MicrosoftDocs · wdarko1 · Jul 14, 2025 · Jul 14, 2025 · Jul 14, 2025 · Jul 14, 2025
diff --git a/...rt/azure/azure-kubernetes/extensions/troubleshoot-node-auto-provision-add-on.md b/...rt/azure/azure-kubernetes/extensions/troubleshoot-node-auto-provision-add-on.md
@@ -0,0 +1,263 @@
+---
+title: Troubleshoot the Node Auto-provisioning managed add-on
+description: Learn how to troubleshoot Node Auto-provisisioning in Azure Kubernetes Service (AKS).

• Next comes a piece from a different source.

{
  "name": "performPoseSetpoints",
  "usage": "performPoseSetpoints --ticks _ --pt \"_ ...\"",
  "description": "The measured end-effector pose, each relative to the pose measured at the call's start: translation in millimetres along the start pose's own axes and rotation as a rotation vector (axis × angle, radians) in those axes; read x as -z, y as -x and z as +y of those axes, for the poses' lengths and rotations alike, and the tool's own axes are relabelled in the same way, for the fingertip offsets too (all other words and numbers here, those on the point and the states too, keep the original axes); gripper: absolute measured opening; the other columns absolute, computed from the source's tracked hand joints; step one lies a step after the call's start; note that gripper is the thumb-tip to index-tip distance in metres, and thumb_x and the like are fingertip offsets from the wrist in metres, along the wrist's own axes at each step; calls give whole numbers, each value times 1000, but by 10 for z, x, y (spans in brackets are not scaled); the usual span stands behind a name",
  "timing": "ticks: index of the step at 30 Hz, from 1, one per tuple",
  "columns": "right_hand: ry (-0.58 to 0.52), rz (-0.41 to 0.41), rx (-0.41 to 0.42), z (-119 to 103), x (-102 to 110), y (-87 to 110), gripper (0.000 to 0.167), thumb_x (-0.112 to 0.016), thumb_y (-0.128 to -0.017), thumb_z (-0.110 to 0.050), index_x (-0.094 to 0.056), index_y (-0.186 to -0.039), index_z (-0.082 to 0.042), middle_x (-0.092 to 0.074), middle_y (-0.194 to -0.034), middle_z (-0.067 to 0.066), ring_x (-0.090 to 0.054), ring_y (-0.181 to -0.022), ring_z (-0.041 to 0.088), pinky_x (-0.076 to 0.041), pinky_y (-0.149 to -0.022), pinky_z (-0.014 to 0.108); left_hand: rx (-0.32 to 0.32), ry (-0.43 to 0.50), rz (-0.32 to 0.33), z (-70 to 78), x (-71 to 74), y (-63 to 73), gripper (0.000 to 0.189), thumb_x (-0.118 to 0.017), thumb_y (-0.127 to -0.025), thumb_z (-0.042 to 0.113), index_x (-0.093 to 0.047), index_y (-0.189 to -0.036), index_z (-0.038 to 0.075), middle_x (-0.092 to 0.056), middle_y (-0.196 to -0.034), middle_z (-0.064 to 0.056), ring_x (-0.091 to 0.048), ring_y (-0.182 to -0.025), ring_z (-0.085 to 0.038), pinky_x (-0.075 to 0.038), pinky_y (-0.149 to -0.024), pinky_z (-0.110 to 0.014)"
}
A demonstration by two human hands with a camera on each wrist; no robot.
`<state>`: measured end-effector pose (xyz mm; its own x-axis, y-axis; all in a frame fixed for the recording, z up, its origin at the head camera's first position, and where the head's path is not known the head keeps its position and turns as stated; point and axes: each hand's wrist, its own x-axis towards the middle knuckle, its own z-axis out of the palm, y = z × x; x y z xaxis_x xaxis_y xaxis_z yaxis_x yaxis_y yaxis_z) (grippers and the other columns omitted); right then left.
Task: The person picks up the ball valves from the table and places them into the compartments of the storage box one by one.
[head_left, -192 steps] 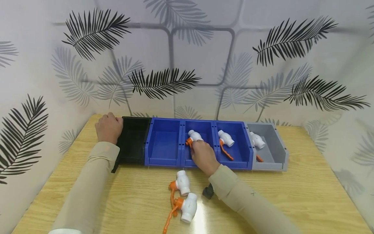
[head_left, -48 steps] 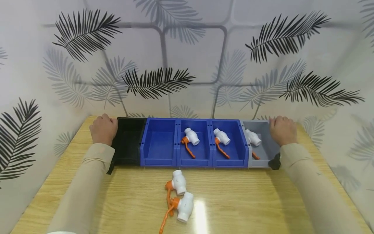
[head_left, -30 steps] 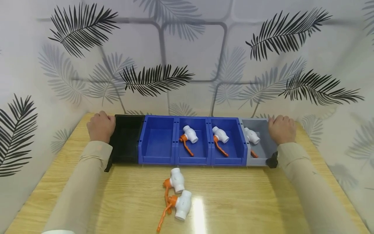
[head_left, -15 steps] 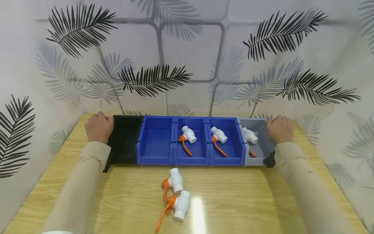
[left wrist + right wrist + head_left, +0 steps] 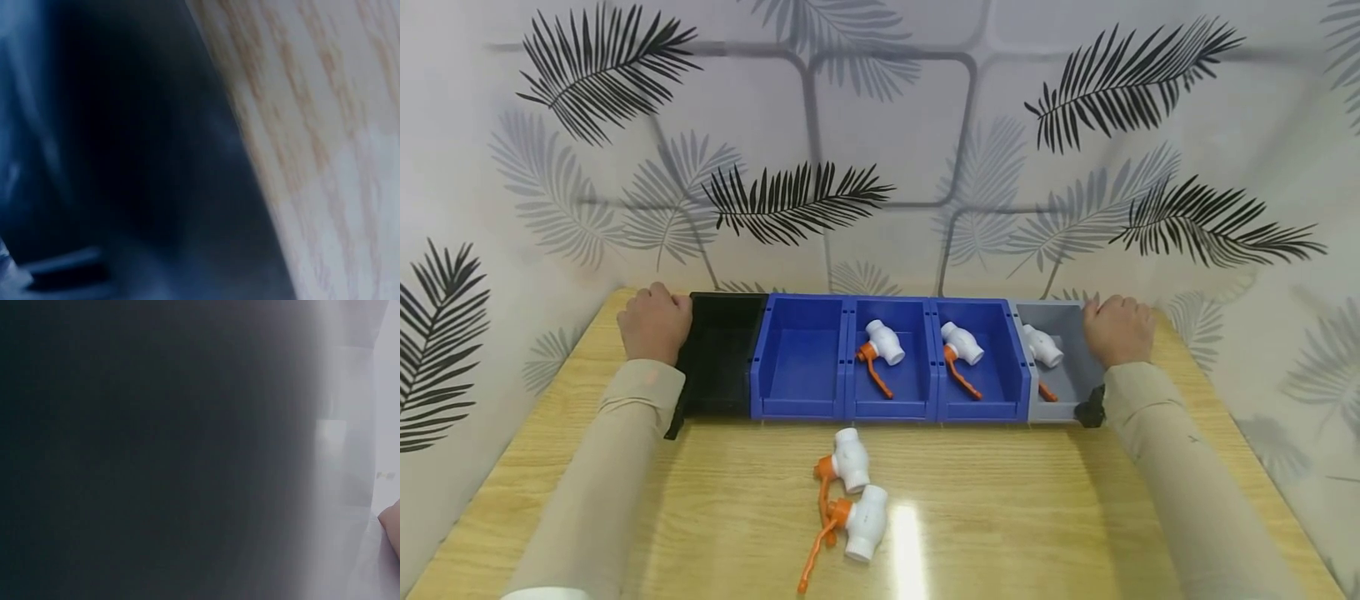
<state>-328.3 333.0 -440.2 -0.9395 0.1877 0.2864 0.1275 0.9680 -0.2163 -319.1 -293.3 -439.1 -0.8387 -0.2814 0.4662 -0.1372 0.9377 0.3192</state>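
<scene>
In the head view a row of joined storage bins stands at the back of the table. My left hand [image 5: 655, 325], fingers curled, grips the left side of the black bin [image 5: 726, 354]. My right hand [image 5: 1120, 332] holds the right wall of the grey bin [image 5: 1086, 375], its thumb toward the inside. One white ball valve [image 5: 1042, 346] with an orange lever lies in the grey bin. Another ball valve [image 5: 962, 343] sits in the right blue bin, and one more ball valve [image 5: 884, 342] in the middle blue bin. Both hands' fingertips are hidden.
Two ball valves lie in front of the bins on the wooden table [image 5: 1000, 500]: a farther valve [image 5: 852, 460] and a nearer valve [image 5: 867, 523], their levers overlapping. The left blue bin [image 5: 805, 367] holds nothing visible. A leaf-patterned wall [image 5: 895, 125] rises behind.
My right hand has let go of the ball valve in the middle blue bin and moved right to the grey bin's wall. My left hand stays at the black bin. The view shifts slightly.
</scene>
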Motion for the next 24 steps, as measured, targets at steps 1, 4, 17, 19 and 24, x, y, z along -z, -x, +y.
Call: performPoseSetpoints --ticks 1,4,17,19,24 --pt "2 -6 1 -2 0 -2 54 -26 -97 -30 -46 -90 20 -45 -91 38 -41 -89 54 -30 -78 61 0 3 2 -5 -2 -1 30 -36 -87 18 -45 -71 -6 -49 -72 -29 -49 -67 -49 -37 -61 -61" --pt "-2 -8 3 -4 3 -4 55 -26 -97 -30 -47 -89 20 -46 -91 38 -41 -89 53 -30 -78 61 -6 7 8 -13 -4 -5 29 -36 -87 17 -44 -70 -5 -48 -71 -28 -48 -66 -49 -37 -60 -60" --pt "7 -41 -6 3 4 -6 58 -22 -98 -32 -48 -88 19 -47 -90 37 -43 -89 53 -31 -78 60 6 22 -41 -13 18 -23 29 -35 -88 19 -44 -73 -4 -48 -73 -25 -49 -70 -47 -36 -62 -59" --pt "2 -39 -7 6 3 -8 57 -23 -97 -31 -48 -88 18 -47 -90 37 -43 -88 52 -31 -78 60 -1 24 -46 -16 23 -24 29 -35 -88 18 -45 -73 -4 -48 -73 -26 -49 -69 -47 -36 -62 -59" --pt "-11 -39 -5 15 8 2 54 -24 -97 -30 -48 -87 17 -47 -90 36 -43 -88 52 -31 -78 60 -24 18 -25 1 17 -14 27 -36 -87 17 -44 -71 -3 -48 -71 -25 -49 -67 -47 -37 -60 -59"
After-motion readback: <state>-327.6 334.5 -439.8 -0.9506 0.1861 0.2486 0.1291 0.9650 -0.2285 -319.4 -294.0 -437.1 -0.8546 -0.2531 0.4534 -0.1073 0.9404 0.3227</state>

+ms.service: azure-kubernetes-service
+ms.date: 07/05/2025
+editor: wdarko1
+ms.reviewer: 
+#Customer intent: As an Azure Kubernetes Service user, I want to troubleshoot problems that involve Node Auto-provisioining managed add-on so that I can successfully provision, scale, and manage my nodes and workloads on Azure Kubernetes Service (AKS).
+ms.custom: sap:Extensions, Policies and Add-Ons
+---
+
+# Troubleshoot the Node Auto-provisioning (NAP) in Azure Kubernetes Service (AKS)
+
+This article discusses how to troubleshoot Node Auto-provisioning(NAP), a managed add-on based on the open source [Karpenter](https://karpenter.sh) project. NAP automatically provisions and manages nodes in response to pending pod pressure, and manages scaling events at the virtual machine, or node level.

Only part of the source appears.